NYFF 2007: Silent Sunshine, Secret Light (STELLET LICHT and SECRET SUNSHINE)

By tully | "Boredom at Its Boredest" by Michael Tully October 4, 2007 at 10:13AM

NYFF 2007: Silent Sunshine, Secret Light (STELLET LICHT and SECRET SUNSHINE)

Yes, it's 5:18am and I have to get up at 8:03. Yes, in addition to watching tomorrow morning's press screening of Alexander Sokurov's ALEXANDRA, I have to paint an entire apartment (wait, did I just say "tomorrow morning"--that's a good one!). Yes, I stayed out way too late tonight. But the situation demanded it, and although I am a poor, old man, I had to rise to the occasion. One day I won't be able to experience any of these fun nights and although my brain might not be there to remember what it's missing, I will still miss them nonetheless. So that is why I chose to partake. And partake some more. And partake just a little bit more. Tomorrow is going to hurt. Tomorrow always hurts. Put that in your jukebox and dance to it.

Unfortunately, today's post might seem a tiny bit familiar. I must have somehow accidentally deleted Tuesday's recap of STELLET LICHT and SECRET SUNSHINE, so I wanted to make it public again to let the world know what I think about these special films.

And without further ado, let us return to Tuesday...

Carlos Reygadas' STELLET LICHT screened for the press last Monday morning, kicking off a jam-packed week that featured such heralded titles as 4 MONTHS, 3 WEEKS AND 2 DAYS, SECRET SUNSHINE, THE FLIGHT OF THE RED BALLOON, THE MAN FROM LONDON, LEAVE HER TO HEAVEN, and many more. But one week later, the film that I can’t seem to shake is STELLET LICHT. I would prefer to watch it again before writing about it, but time isn’t going to allow that and I want to spread the word as widely as possible since its first screening is tonight.

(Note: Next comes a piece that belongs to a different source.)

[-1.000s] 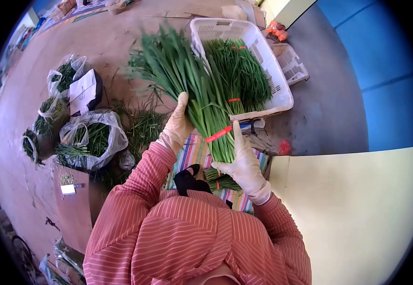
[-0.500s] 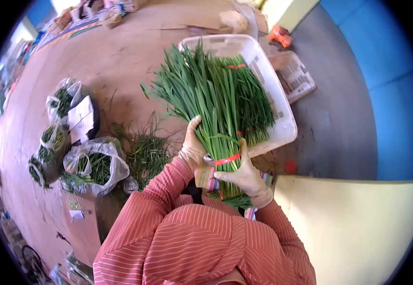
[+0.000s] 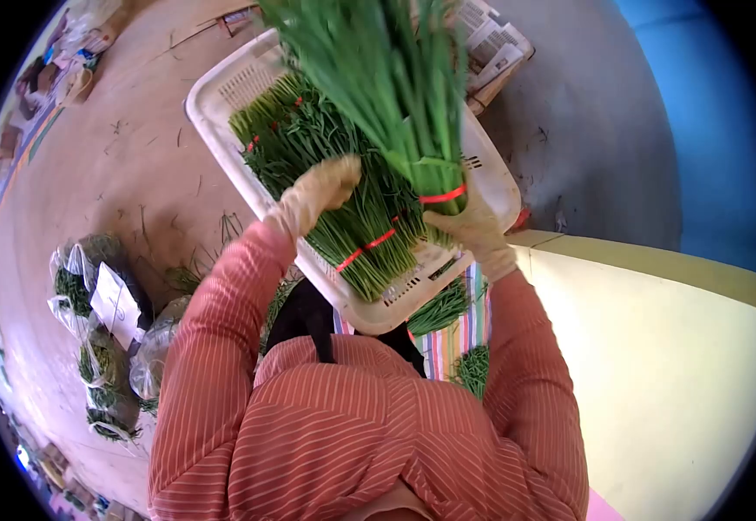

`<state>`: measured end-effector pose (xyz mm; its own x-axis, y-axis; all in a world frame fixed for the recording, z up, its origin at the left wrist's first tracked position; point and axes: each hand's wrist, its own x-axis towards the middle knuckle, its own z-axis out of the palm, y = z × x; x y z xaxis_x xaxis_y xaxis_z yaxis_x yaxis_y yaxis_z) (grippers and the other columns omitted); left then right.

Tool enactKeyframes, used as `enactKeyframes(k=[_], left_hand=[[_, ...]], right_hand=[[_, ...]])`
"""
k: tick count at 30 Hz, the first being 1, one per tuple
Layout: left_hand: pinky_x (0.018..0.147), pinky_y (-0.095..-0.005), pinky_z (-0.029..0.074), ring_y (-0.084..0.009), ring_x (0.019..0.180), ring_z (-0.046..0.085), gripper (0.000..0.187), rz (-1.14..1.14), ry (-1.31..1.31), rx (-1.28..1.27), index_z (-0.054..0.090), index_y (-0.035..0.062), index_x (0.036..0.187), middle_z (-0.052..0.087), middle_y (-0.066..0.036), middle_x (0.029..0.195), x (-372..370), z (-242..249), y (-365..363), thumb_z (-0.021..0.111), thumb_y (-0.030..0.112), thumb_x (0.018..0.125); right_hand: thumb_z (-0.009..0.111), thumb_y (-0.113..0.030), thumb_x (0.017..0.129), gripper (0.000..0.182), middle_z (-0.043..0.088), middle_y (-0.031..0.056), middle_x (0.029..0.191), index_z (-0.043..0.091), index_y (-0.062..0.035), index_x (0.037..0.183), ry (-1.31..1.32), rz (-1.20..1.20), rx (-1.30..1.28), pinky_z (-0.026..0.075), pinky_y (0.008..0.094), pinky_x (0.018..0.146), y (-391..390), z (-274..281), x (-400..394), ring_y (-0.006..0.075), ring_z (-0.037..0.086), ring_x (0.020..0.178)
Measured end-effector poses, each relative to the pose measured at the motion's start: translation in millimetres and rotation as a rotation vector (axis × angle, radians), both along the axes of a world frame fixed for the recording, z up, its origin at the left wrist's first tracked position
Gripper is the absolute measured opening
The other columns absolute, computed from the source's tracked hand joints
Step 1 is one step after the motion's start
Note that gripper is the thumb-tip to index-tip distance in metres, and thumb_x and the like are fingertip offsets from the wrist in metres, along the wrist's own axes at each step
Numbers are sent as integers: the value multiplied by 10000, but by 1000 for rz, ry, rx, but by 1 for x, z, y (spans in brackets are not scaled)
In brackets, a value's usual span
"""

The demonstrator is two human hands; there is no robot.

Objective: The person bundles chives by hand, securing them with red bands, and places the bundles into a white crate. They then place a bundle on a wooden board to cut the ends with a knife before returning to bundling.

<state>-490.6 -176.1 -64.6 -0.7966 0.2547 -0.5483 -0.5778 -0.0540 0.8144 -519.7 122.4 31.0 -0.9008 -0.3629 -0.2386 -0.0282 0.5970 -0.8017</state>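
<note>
My right hand [image 3: 475,227], in a pale glove, grips the base of a large bunch of garlic chives [image 3: 434,139] just by its red band. The long leaves fan up and away over a white plastic crate [image 3: 376,318] and are smeared by motion. My left hand [image 3: 330,187], also gloved, is apart from that bunch and hovers over or touches the chives lying in the crate; its fingers are blurred. Under it lies a red-banded bunch [image 3: 369,260] with its stems toward me. Other banded bunches [image 3: 265,126] lie farther back in the crate.
Plastic bags of greens [image 3: 104,373] stand on the floor at left, with a white paper [image 3: 117,306] among them. More greens [image 3: 443,308] lie on a striped cloth [image 3: 437,354] below the crate. A pale yellow surface [image 3: 656,365] is at right; another crate [image 3: 491,48] sits behind.
The held bunch has moved up and forward over the crate. My left hand has come off it and moved left over the crate's chives. The view has shifted, bringing the crate nearer.
</note>
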Motion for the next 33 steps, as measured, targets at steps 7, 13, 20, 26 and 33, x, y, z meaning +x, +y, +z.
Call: enactKeyframes(k=[7,13,20,26,33], left_hand=[[933,-352,523,-269,1046,680,350,-442,142,-493,658,15,1188,705,-153,1128,29,-5,64,636,236,916],[844,-372,555,-303,988,681,308,-521,349,-577,679,64,1165,707,-133,1094,15,-1,91,642,237,913],[814,-428,550,-304,1041,631,317,-488,889,-975,661,127,1188,642,-75,1223,-61,-5,89,639,199,880],[1208,-493,208,-303,1413,343,552,-789,1381,-960,437,194,1458,427,-35,1503,-109,-71,98,535,393,953],[1202,-467,233,-273,1396,372,559,-804,1162,-968,461,194,1441,477,-32,1453,-94,-104,79,498,467,955]], right_hand=[[884,-335,644,1163,566,169,1385,212,-96,1563,-425,120,337,411,369,1074,14,-138,-13,326,534,1287],[880,-351,650,1161,554,177,1396,209,-105,1565,-462,137,271,408,367,1077,25,-149,-17,325,543,1276],[846,-340,686,1105,545,203,1387,212,-123,1565,-429,218,394,425,367,1059,28,-131,-41,336,543,1262],[863,-272,686,1081,551,209,1372,234,-147,1557,-487,273,381,417,390,1067,44,-166,-40,338,536,1270],[871,-258,688,1018,565,230,1340,292,-94,1509,-646,343,373,418,385,1067,26,-151,-54,345,557,1243]])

So far, STELLET LICHT is my favorite film of this year’s NYFF. The opening shot is worth the price of admission alone, and has me clamoring to see it again. Whereas the stilted performances completely ruined any chance of me embracing BATTLE IN HEAVEN, in STELLET LICHT I felt like this was some sort of mysterious advantage. STELLET LICHT shares very much in common with the films of Bruno Dumont, and while it does feel like the work of a gifted filmmaker trying to recreate masterworks of the past (Dreyer and Malick, to name two), I personally didn’t feel wafts of pretension emanating off the screen (which happens in every second of every Dumont film). This felt like someone who was really trying to tap into something simple yet profound, and Reygadas damn near pulls it off and launches himself into the master-stratosphere.

I’ve been reading a good bit about the film, but no one has commented yet on the literal silent light that I saw when I watched it. During the incredible opening shot (seriously, it’s one for the ages), as the camera slowly pans past the stars in the sky, one star moves within the frame. At first, I thought it was an airplane. But then this star/light/whatever makes its way to the bottom of the frame as the camera pans down and settles on a field of grass. And it stays there. Initially, I thought this was a print problem, for the light settles and sticks in a certain section of the frame as if it were somehow affiliated with the subtitles themselves. But then, in the film’s startling last shot, which reverse mirrors the opening shot, that sparkle of light rises into the sky once again. Am I totally off base here? Does anyone know what I’m talking about? It sounds corny to say it and it might not have been the intention, but if it was a conscious decision, I’ll still accept it.

I’m tired now, but I veryseriouslytruly recommend that you experience STELLET LICHT for yourself on the big screen.

As for SECRET SUNSHINE, my initial reaction was that it was a glossier version of A WOMAN UNDER THE INFLUENCE meets BREAKING THE WAVES meets SAFE. At first, I worried that I would be too underwhelmed, but the more that I think about it, the more complex and startling Lee Chang-dong’s film appears to be. Regardless, the thing that most matters here is Jeon Do-yeon’s tragic and exhilarating performance, which won her the Best Actress award at Cannes. The first scene in the church, where she is overwhelmed by God, gave me chills.


I can’t stay awake to write more right now, but I felt that I had to give both of these titles a plug. They are the cream of the crop of this year’s fest so far. What a Tuesday night for those of you out there who still appreciate audacious world cinema. You're in for a real treat if you manage to pull off a double-header.

As for audacious American cinema, Tuesday's press screening lineup has me ultra-excited: PARANOID PARK and I’M NOT THERE. Life could be much, much worse.